The liberal constitutional state of the present can take this into account (which it has been doing for years by means of increased "engagement policy") by creating and maintaining appropriate framework conditions for the development of these civic resources and adapting them to the respective changes and challenges. Knowing full well that he cannot substitute this culture of voluntariness as humus for the development and perpetuation of elementary values. Nevertheless, in order to promote a contemporary sense of community, he can, for example, upgrade the symbolic design of the holidays and memorial days (October 3rd / November 9th), even pay more attention to them with greater involvement of the citizens than is currently the case.

Likewise, in the given federalism of education policy, history and social studies lessons should be accorded that important role that they have especially in times of globalization. Years ago, in the light of the swelling globalization and glocalization debate, Ralf Dahrendorf formulated the right, important sentence that patriotism is the prerequisite for cosmopolitanism [11] - an only apparent paradox that is both worthwhile and necessary to think about today. It is less about terms than about content.

Regardless of whether "patriotism", "constitutional patriotism" à la Habermas, [12] whether "cosmopolitan", "rational patriotism" or "patriotism 2.0" [13] - the descriptions vary, the central idea of ​​a contemporary connotation of freedom and commitment from Freedom and solidarity on the horizon of universalism and particularism are the same. An appropriate, historically based understanding of enlightened, liberal patriotism takes German responsibility in and for Europe into account for the political integration project "Europe", also in the target perspective of politically more far-reaching united states of a "core EU-27 + X", which for its part, however, always exists on the basis of and out of the socio-moral substance of the nations.

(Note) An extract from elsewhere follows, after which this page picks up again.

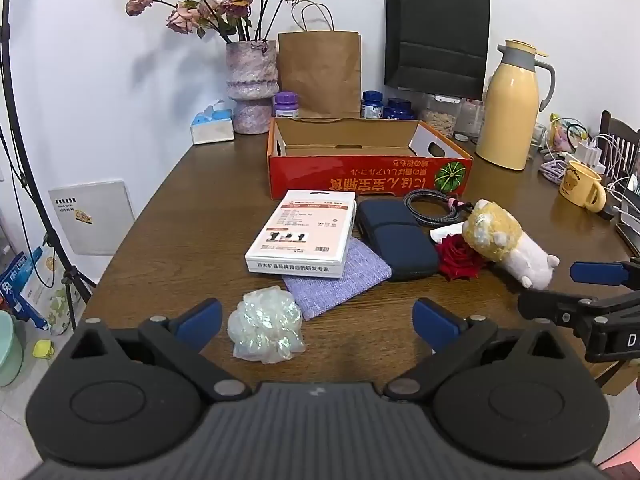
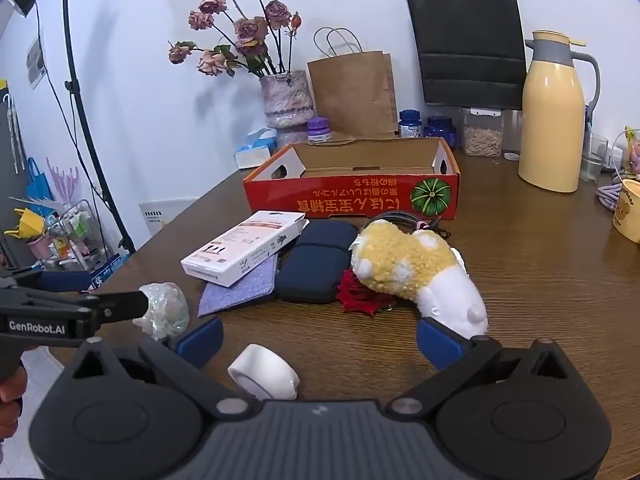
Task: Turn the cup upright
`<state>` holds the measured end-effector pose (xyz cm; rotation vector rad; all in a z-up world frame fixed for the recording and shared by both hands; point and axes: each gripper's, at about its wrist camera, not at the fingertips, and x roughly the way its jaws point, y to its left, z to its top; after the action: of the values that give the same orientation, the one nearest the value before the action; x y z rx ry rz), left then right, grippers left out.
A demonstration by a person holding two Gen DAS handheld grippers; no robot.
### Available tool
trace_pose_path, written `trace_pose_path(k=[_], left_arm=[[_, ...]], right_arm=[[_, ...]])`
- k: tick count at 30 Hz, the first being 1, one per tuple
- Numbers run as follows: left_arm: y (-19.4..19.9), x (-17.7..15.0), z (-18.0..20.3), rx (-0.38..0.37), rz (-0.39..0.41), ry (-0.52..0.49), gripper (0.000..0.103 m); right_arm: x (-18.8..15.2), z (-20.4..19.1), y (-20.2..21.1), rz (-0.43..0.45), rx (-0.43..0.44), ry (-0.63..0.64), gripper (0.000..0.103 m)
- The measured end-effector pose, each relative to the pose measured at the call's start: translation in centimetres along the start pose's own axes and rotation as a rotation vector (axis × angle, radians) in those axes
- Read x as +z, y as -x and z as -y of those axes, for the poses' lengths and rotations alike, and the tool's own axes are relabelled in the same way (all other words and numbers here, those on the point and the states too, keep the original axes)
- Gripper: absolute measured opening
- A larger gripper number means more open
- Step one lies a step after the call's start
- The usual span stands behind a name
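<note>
One white cup [image 2: 265,376] on its side on the tabletop [image 2: 540,280], near the red box [image 2: 352,200], between spread right tool [image 2: 320,340] fingers. Left tool [image 1: 318,322] spread, empty. Two paper bags, one plush toy [image 2: 416,272].

White wall [image 1: 100,80], brown wooden table [image 1: 180,208] — black light stand [image 2: 86,120]
</note>
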<state>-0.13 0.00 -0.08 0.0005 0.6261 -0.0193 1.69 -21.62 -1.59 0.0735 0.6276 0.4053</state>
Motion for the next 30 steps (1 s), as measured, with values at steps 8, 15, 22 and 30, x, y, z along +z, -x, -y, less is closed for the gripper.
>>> trace_pose_path(k=[8, 15, 22, 30], left_arm=[[-0.4, -0.2, -0.1, 0.009, -0.002, 0.019, 0.103], [0.2, -0.3, 0.0, 0.006, 0.009, 0.023, 0.103], [0.5, -0.4, -0.2, 0.003, 0.014, 0.027, 0.103], [0.7, -0.6, 0.0, 0.006, 0.023, 0.027, 0.103]], right_arm=[[-0.1, -0.3, 0.0, -0.006, -0.003, 0.005, 0.103], [-0.3, -0.3, 0.3, -0.007, -0.007, 0.008, 0.103], [-0.1, -0.5, 0.0, -0.004, -0.007, 0.01, 0.103], [-0.1, -0.5, 0.0, -0.004, -0.007, 0.012, 0.103]])
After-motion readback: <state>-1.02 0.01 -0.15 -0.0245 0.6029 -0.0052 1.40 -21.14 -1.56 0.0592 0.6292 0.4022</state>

It also takes account of the necessity and the challenge of shaping the precarious relationship between freedom and commitment, between freedom and solidarity, between insurance and trust, in a humane way within the horizon of universalism and particularism. It's about the latter, about design, participation, participation. Change should result from understanding, responsibility from freedom, action should follow from insight. On a large and small scale, in both political and pre-political areas. To close those "scissors" or to prevent their further opening that endanger the cohesion of every modern society. Also the one in Germany.